Psilocybe Cubensis 30.08.2008 – Alexandra & Richard Growing Psychedelic Mushrooms
Psilocybe Cubensi is an ideal option if you’re looking to grow your own Psychedelic mushroom. It is easy-to-grow, has the highest amount of psilocybin, and is widely available. When you are cultivating this fungus there are a variety of factors to consider. These factors include pH levels, substrate and other factors. If you’re planning to grow this type of mushroom, follow these guidelines:
The potency of the psychoactive mushroom, psilocybin, can vary by tenfold in different types. However the same mushroom can be up to four times more powerful than another. Because psilocybin is converted by the body into psilocin, its potency is measured based on its two-component composition.
Easy to grow
The Psilocybe cuben-sis fungus grows naturally in the wild in clumps. Its color is influenced by the substrate. It is safe to conclude that all colors are clean. Of all the varieties of Psilocybe cubensis mushroom that are available, the Z strain is the most well-known and economically feasible.

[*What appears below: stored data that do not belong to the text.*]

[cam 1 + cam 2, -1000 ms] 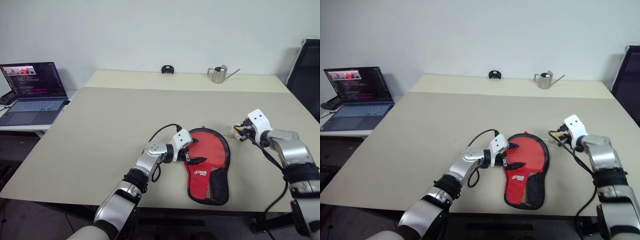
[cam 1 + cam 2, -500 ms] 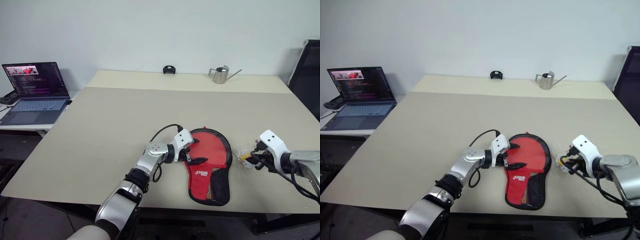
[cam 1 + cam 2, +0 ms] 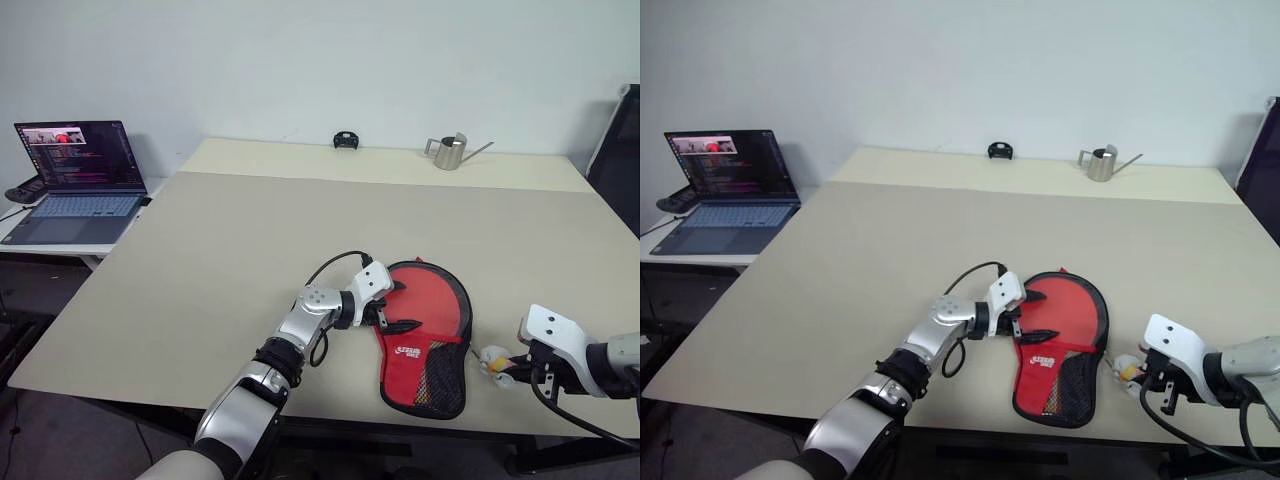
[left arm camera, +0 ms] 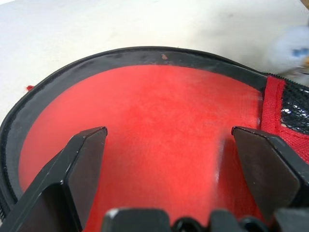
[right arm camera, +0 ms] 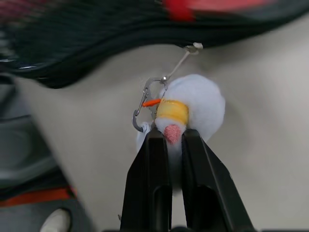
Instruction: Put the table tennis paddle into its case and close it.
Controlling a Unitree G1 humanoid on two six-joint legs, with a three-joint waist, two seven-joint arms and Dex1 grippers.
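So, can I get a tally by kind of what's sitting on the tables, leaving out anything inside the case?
Case: 1
White fluffy charm: 1
Laptop: 1
Metal watering can: 1
Small black object at the far edge, too small to identify: 1
Total: 5

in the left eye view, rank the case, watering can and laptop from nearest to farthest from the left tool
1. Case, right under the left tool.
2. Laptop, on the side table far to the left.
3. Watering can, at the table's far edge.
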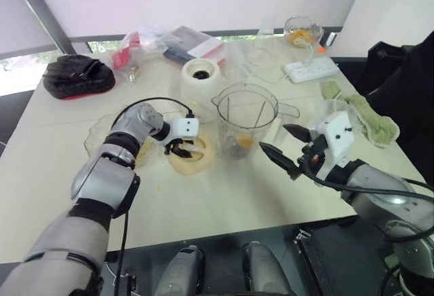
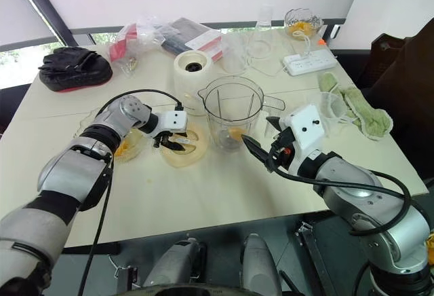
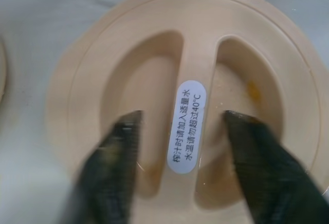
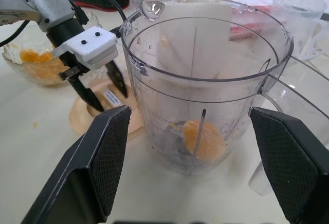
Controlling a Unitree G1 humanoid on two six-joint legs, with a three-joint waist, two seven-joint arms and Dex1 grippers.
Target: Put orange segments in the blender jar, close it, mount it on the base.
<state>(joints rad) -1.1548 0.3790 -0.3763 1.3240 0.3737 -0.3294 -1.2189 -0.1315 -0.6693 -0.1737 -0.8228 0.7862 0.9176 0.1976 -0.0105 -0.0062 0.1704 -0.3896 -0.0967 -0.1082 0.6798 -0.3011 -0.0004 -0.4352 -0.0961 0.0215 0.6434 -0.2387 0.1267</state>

Contents of high psilocybin
The high amount of psilocybin in Psilocybe cubenses is what makes this mushroom an excellent choice for beginners. The strain was cultivated in Cambodia, near the ancient ruins of Angkor Wat. It has small bodies of fruit that are brown and have pale spots on them. The plant is growing rapidly, preferring slightly warmer conditions and is renowned for its potency. Users have reported high energy and a philosophical mindset.
The psychedelic mushroom Psilocybe cubensi is commonly known as the liberty cap. It grows in the forests and grasslands of North America. Its cap is brown or reddish. It is difficult to grow indoors. The non-psilocybin species of psilocybe cubensis are Psilocybe semilanceata, also called liberty cap, buy psilocybin spores and is found on grassy fields.
Other species of psilocybe
Numerous molecular studies have confirmed the polyphyly of Psilocybe. The genus is divided into two groups: blue-blued hallucinogenic and non-hallucinogenic species like Panaeolus Semilanceata. This morphological distinction would leave P. semilanceata without a proper name. However there have been many arguments for and against this theory.